Publication Date



Morbidity and Mortality Weekly Report


To further the understanding of post-COVID conditions, and provide a more nuanced description of symptom progression, resolution, emergence, and reemergence after SARS-CoV-2 infection or COVID-like illness, analysts examined data from the Innovative Support for Patients with SARS-CoV-2 Infections Registry (INSPIRE), a prospective multicenter cohort study. This report includes analysis of data on self-reported symptoms collected from 1,296 adults with COVID-like illness who were tested for SARS-CoV-2 using a Food and Drug Administration-approved polymerase chain reaction or antigen test at the time of enrollment and reported symptoms at 3-month intervals for 12 months. Prevalence of any symptom decreased substantially between baseline and the 3-month follow-up, from 98.4% to 48.2% for persons who received a positive SARS-CoV-2 test results (COVID test-positive participants) and from 88.2% to 36.6% for persons who received negative SARS-CoV-2 test results (COVID test-negative participants).
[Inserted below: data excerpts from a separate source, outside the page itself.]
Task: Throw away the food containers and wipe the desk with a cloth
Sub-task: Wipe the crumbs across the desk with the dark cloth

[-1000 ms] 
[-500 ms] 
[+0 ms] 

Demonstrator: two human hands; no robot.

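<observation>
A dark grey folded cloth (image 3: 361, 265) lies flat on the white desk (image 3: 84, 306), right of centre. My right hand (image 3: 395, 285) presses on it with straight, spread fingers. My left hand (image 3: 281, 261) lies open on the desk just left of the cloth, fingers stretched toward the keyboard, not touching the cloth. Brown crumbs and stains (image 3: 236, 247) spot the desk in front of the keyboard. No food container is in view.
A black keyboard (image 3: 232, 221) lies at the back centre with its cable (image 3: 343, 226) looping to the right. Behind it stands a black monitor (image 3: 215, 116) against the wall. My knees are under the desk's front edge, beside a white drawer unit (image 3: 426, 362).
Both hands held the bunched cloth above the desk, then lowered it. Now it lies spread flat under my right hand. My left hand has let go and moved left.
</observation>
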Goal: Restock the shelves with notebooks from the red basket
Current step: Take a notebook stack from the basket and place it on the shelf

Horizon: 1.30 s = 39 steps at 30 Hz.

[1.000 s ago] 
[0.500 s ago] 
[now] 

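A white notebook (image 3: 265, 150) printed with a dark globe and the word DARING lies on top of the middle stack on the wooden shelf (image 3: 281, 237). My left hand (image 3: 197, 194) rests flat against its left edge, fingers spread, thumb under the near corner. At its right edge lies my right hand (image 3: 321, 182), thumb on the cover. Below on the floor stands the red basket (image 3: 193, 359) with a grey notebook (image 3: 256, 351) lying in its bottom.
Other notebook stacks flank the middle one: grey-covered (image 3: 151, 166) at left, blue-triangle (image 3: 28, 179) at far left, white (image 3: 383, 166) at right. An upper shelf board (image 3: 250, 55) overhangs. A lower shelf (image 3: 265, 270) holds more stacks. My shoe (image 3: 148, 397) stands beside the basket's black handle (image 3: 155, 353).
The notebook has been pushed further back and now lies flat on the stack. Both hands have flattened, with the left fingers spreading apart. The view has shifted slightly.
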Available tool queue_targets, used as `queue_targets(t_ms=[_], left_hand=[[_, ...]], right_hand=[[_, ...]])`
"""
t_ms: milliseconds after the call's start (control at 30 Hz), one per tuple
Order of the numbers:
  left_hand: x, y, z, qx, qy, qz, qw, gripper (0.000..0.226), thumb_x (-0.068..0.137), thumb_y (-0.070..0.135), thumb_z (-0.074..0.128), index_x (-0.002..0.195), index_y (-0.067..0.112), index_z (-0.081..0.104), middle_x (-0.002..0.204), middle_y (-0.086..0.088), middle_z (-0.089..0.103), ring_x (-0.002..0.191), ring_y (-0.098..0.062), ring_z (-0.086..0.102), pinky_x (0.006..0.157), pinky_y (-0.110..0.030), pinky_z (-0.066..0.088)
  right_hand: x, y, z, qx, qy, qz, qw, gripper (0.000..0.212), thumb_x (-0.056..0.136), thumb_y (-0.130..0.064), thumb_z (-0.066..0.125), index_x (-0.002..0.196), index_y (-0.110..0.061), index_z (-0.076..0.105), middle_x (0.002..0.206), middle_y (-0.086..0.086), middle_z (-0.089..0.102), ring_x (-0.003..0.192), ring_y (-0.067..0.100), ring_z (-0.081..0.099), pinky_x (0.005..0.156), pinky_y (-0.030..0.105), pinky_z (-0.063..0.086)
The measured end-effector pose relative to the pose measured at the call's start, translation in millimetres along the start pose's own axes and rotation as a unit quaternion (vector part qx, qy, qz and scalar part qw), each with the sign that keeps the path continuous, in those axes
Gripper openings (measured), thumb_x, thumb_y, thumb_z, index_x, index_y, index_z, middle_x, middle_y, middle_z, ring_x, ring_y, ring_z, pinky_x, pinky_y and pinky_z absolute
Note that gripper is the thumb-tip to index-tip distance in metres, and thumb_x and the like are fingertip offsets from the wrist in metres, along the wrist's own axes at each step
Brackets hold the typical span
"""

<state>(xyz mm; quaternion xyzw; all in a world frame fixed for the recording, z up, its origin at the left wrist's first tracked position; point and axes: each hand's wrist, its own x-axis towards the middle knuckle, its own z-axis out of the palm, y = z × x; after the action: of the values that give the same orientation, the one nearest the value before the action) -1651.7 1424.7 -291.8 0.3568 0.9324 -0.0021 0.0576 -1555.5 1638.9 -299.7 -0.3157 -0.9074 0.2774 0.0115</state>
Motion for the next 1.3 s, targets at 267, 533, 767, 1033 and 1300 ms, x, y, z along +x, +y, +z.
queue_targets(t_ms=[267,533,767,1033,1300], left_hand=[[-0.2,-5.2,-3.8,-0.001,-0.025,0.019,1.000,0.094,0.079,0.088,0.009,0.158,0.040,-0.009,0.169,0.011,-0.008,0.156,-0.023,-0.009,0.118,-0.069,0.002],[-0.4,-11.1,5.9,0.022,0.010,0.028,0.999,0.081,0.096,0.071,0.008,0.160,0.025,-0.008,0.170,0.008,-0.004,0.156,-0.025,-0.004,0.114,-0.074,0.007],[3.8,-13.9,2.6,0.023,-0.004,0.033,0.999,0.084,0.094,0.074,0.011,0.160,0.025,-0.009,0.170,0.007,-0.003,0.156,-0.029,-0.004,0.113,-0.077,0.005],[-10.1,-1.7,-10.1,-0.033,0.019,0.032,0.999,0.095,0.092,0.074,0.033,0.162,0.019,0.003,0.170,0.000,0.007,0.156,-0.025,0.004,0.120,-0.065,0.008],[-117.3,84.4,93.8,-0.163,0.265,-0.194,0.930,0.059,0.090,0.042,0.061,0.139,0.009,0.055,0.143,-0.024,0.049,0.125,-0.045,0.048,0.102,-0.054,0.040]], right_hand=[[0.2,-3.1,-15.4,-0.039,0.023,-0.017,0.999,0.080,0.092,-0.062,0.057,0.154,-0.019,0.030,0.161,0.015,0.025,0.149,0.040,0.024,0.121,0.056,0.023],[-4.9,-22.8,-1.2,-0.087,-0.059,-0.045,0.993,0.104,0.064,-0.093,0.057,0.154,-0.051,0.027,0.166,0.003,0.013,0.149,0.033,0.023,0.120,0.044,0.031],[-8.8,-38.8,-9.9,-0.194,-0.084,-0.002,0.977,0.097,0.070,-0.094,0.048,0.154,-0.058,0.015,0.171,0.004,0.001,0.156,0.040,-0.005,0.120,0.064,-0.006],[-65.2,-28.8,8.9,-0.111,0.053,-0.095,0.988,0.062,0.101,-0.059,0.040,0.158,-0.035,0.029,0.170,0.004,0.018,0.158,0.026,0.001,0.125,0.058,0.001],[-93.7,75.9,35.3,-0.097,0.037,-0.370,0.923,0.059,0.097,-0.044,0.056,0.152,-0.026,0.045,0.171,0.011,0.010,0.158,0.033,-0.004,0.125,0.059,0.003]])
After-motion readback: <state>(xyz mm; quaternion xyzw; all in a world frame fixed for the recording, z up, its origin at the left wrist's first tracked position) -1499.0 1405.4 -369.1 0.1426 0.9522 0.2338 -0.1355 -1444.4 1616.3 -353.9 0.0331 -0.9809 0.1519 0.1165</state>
Persistent symptoms decreased through 12 months; no difference between the groups was observed at 12 months (prevalence among COVID test-positive and COVID test-negative participants = 18.3% and 16.1%, respectively; p>0.05). Both groups reported symptoms that emerged or reemerged at 6, 9, and 12 months. Thus, these symptoms are not unique to COVID-19 or to post-COVID conditions. Awareness that symptoms might persist for up to 12 months, and that many symptoms might emerge or reemerge in the year after COVID-like illness, can assist health care providers in understanding the clinical signs and symptoms associated with post-COVID-like conditions.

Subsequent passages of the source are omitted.